Exercise requirements => Which lines run from the line with "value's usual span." through the line with "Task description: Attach" in the entries below? Print them exactly, both ends included, and nothing more.
[Opening Supplied material section]
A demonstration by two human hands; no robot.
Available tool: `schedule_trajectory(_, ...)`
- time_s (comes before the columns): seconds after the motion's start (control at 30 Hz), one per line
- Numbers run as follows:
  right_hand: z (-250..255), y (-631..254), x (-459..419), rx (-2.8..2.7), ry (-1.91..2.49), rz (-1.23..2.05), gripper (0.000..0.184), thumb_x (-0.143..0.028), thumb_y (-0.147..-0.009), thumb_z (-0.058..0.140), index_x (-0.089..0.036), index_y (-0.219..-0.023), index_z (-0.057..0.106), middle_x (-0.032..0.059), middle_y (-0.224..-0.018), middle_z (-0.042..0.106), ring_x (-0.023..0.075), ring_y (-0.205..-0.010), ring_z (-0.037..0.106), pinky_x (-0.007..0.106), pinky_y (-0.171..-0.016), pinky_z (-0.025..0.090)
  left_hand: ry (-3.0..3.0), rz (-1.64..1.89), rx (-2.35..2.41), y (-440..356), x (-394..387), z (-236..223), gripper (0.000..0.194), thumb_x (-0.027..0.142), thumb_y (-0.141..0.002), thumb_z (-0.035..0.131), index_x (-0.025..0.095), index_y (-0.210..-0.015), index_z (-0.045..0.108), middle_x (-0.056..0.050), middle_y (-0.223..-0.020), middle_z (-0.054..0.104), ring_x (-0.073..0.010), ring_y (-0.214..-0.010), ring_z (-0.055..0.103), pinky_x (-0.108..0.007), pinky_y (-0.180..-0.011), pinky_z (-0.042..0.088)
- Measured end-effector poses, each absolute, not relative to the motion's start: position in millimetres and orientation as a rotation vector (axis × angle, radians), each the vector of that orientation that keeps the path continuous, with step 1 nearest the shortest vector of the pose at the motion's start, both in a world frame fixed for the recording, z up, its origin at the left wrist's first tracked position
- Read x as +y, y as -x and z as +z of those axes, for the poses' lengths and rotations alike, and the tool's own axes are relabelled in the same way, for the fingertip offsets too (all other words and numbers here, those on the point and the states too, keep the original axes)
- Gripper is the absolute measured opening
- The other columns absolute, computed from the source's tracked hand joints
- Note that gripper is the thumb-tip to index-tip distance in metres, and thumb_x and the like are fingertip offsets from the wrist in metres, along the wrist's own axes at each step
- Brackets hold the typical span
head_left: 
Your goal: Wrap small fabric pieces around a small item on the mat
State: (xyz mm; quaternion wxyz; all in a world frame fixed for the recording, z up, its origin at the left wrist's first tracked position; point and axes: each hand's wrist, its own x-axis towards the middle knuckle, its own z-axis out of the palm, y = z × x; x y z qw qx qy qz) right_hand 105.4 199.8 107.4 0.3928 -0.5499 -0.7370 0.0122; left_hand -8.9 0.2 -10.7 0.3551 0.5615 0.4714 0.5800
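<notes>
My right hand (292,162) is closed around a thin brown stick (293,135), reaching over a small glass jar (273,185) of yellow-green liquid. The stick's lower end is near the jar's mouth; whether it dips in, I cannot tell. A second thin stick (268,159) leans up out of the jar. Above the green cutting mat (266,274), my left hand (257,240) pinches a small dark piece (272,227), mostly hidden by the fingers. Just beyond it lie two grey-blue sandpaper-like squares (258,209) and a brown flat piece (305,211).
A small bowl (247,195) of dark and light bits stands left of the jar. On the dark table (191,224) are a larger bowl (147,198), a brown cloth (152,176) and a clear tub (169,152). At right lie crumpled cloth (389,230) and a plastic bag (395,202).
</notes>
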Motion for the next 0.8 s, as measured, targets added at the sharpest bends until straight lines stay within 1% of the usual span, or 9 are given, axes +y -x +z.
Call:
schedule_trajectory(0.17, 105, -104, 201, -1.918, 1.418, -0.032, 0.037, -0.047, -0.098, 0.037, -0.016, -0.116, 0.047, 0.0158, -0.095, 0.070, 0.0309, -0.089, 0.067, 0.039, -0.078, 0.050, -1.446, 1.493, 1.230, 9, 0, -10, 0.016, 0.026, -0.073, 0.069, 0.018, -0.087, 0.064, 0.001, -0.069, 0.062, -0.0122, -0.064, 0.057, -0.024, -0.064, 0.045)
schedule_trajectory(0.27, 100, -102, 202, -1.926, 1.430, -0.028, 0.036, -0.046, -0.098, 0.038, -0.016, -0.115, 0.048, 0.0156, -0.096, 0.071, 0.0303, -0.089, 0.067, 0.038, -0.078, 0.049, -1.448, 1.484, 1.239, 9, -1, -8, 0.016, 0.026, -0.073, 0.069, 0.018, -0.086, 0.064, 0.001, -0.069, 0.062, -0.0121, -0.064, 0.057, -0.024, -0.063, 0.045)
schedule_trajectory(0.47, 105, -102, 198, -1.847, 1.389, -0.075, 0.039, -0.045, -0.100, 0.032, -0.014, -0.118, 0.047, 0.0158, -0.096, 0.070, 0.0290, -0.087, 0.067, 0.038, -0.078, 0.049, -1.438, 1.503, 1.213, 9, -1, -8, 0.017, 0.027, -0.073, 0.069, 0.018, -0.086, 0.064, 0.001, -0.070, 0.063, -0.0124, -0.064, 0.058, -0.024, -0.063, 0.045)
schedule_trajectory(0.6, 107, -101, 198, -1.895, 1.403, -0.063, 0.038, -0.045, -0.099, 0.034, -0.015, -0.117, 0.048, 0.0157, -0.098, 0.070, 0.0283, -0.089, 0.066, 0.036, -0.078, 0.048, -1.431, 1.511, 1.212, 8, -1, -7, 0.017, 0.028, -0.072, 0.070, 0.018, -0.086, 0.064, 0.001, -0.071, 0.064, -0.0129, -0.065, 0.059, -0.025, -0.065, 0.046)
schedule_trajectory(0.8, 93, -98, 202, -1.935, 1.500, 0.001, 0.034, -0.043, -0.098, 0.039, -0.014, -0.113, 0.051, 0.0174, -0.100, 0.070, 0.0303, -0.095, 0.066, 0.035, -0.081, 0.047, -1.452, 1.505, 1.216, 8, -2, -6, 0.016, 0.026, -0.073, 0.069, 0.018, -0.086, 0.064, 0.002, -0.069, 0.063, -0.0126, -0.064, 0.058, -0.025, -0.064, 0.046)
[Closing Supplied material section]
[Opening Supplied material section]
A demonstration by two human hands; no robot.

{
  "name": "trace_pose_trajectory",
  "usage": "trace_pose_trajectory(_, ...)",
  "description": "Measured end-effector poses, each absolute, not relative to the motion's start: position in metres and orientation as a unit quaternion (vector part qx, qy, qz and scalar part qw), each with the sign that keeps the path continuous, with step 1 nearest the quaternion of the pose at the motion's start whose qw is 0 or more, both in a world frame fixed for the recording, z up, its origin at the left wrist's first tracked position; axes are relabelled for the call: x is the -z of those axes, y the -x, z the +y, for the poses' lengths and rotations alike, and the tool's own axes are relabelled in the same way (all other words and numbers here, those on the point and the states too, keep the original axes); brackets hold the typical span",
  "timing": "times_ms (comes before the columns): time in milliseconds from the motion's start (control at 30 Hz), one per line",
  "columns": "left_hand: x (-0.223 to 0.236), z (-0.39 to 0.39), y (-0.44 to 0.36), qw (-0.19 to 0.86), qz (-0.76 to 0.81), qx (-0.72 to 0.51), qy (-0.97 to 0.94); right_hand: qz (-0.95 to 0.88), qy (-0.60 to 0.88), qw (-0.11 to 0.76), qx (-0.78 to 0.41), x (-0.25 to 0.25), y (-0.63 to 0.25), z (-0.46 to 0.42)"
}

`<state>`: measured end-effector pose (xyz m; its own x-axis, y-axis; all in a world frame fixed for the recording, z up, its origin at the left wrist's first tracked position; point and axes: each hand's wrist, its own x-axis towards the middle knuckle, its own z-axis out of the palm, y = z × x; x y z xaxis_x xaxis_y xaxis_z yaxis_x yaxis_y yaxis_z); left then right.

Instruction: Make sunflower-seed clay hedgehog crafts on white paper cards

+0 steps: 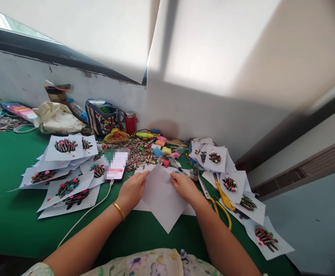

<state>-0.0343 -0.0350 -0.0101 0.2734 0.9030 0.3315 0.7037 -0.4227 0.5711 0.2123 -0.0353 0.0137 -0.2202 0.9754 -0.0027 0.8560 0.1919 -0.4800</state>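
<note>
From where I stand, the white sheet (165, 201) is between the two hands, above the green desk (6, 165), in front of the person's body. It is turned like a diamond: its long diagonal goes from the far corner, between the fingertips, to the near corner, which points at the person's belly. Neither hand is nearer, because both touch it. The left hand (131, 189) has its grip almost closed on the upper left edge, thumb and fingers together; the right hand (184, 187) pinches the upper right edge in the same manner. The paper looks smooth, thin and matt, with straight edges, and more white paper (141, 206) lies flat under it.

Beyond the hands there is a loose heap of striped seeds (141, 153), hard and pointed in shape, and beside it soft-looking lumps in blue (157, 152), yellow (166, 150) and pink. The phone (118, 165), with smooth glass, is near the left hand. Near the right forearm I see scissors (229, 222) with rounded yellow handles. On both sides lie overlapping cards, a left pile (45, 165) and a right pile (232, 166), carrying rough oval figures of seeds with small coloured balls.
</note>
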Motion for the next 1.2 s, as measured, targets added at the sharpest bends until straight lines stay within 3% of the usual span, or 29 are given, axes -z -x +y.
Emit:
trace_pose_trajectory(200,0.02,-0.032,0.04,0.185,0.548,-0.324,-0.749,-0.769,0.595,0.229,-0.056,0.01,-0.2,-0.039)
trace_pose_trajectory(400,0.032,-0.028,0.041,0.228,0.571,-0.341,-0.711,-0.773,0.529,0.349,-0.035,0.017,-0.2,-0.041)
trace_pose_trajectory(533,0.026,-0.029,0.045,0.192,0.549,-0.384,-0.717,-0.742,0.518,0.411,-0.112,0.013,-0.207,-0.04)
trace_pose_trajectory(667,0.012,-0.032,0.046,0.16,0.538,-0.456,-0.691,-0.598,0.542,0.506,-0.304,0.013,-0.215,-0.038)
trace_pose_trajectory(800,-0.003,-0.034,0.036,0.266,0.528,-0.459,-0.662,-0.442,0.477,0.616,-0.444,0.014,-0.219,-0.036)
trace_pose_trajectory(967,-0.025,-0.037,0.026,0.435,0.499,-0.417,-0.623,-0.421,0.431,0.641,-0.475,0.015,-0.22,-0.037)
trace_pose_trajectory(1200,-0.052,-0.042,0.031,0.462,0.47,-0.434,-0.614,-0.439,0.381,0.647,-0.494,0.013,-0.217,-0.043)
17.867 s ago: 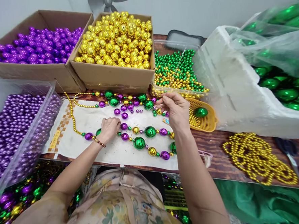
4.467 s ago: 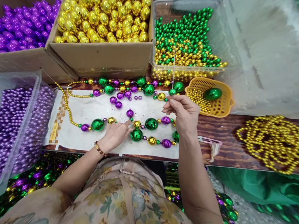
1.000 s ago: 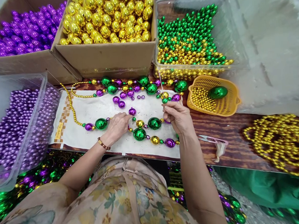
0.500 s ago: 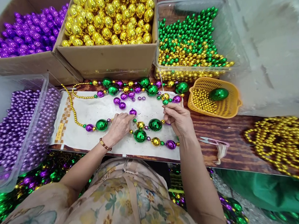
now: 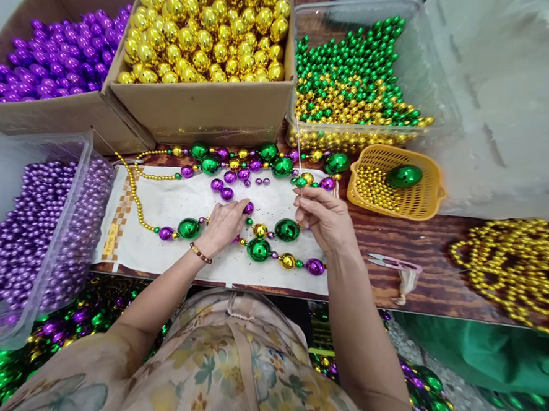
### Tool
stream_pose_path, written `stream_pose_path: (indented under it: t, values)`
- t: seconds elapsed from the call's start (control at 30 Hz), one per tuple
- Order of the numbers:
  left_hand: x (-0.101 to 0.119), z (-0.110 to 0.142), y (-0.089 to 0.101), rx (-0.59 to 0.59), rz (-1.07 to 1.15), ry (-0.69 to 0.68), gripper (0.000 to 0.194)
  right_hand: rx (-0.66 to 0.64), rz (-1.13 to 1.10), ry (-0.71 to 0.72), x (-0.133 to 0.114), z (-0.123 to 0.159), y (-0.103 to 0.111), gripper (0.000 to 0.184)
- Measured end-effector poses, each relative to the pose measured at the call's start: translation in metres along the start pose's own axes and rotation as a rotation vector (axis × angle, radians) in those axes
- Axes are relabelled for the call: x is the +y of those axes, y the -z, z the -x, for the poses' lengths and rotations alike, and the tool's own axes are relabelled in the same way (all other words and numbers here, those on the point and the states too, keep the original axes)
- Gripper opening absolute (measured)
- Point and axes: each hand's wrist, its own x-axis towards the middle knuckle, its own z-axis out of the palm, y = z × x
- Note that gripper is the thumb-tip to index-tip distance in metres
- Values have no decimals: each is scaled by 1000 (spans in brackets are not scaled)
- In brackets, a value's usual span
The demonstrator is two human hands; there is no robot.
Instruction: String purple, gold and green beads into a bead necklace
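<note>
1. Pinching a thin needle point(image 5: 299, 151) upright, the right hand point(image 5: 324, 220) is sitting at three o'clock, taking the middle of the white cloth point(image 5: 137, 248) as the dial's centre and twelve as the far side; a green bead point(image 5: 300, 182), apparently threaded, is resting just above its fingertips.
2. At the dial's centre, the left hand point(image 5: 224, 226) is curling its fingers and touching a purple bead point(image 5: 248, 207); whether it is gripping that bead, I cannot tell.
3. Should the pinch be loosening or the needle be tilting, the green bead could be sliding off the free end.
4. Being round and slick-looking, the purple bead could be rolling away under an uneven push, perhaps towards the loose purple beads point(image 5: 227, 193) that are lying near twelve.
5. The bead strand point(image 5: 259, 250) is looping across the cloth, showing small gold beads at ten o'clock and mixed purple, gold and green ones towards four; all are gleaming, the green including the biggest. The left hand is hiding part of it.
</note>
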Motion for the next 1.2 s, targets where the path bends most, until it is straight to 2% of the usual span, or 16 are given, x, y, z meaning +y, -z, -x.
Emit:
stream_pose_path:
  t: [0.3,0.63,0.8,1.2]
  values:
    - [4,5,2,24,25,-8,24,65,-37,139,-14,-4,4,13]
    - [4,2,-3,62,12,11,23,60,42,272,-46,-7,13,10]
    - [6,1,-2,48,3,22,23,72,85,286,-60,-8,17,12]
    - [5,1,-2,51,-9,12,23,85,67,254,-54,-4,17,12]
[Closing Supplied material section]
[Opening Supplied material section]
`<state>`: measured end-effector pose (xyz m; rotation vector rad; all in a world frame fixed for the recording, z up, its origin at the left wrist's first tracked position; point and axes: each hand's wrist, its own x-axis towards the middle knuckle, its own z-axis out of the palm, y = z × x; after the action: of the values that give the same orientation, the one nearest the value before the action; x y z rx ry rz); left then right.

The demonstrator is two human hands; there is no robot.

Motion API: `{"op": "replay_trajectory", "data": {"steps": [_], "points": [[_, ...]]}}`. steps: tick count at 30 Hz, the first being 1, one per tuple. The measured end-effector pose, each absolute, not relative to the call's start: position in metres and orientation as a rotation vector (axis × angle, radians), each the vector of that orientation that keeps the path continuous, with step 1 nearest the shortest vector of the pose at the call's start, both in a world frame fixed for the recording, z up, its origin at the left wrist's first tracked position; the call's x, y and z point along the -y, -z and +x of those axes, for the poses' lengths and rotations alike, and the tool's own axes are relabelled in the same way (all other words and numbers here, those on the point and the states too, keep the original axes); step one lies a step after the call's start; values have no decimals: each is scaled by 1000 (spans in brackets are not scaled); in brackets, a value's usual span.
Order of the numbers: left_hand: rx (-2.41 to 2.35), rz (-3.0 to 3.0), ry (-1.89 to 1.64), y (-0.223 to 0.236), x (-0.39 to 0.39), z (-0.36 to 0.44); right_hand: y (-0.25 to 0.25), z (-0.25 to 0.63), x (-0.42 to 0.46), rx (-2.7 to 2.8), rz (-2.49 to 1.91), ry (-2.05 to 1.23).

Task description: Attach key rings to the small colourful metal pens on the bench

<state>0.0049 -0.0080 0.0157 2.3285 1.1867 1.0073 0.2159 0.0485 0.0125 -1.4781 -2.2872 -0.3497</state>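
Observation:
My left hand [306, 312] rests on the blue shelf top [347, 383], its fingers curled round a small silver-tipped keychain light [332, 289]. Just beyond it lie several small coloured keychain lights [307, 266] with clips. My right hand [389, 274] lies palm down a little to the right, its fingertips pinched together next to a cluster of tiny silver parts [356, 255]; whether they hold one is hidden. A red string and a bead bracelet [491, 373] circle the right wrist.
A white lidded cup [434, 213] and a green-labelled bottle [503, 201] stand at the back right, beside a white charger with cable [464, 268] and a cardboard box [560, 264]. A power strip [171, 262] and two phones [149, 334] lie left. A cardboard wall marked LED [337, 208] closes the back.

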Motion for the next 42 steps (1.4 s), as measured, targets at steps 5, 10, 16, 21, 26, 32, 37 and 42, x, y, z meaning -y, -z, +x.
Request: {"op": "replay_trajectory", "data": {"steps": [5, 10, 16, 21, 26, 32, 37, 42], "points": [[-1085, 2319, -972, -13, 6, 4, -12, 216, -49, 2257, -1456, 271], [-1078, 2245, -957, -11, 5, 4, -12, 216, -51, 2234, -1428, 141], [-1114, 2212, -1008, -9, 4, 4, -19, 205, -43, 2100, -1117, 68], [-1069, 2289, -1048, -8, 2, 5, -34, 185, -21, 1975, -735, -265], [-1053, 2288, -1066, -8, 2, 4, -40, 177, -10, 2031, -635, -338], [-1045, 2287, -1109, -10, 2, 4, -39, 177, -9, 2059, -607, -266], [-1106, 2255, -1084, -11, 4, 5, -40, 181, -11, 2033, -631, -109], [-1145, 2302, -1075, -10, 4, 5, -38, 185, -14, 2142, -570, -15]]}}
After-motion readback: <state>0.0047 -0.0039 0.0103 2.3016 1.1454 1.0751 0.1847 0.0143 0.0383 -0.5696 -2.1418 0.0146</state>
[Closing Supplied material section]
Exercise response =>
Motion API: `{"op": "replay_trajectory", "data": {"steps": [_], "points": [[_, ...]]}}`. steps: tick count at 30 Hz, the first being 1, one per tuple. The measured end-effector pose, each absolute, not relative to the call's start: position in metres and orientation as a rotation vector (axis × angle, radians), each the vector of that orientation that keeps the path continuous, with step 1 nearest the shortest vector of the pose at the call's start, both in a world frame fixed for the recording, z up, its origin at the left wrist's first tracked position; the call's x, y and z point along the -y, -z and +x of those axes, for the poses' lengths and rotations alike, and the tool's own axes are relabelled in the same way (all other words and numbers here, those on the point and the states too, keep the original axes); step one lies a step after the call's start; values have no decimals: each is scaled by 1000 (spans in brackets are not scaled); in brackets, a value's usual span.
Order of the numbers: left_hand: rx (-2.41 to 2.35), rz (-3.0 to 3.0), ry (-1.89 to 1.64), y (-0.223 to 0.236), x (-0.39 to 0.39), z (-0.36 to 0.44); right_hand: y (-0.25 to 0.25), z (-0.25 to 0.63), x (-0.42 to 0.46), rx (-2.7 to 2.8), rz (-2.49 to 1.91), ry (-2.05 to 1.23).

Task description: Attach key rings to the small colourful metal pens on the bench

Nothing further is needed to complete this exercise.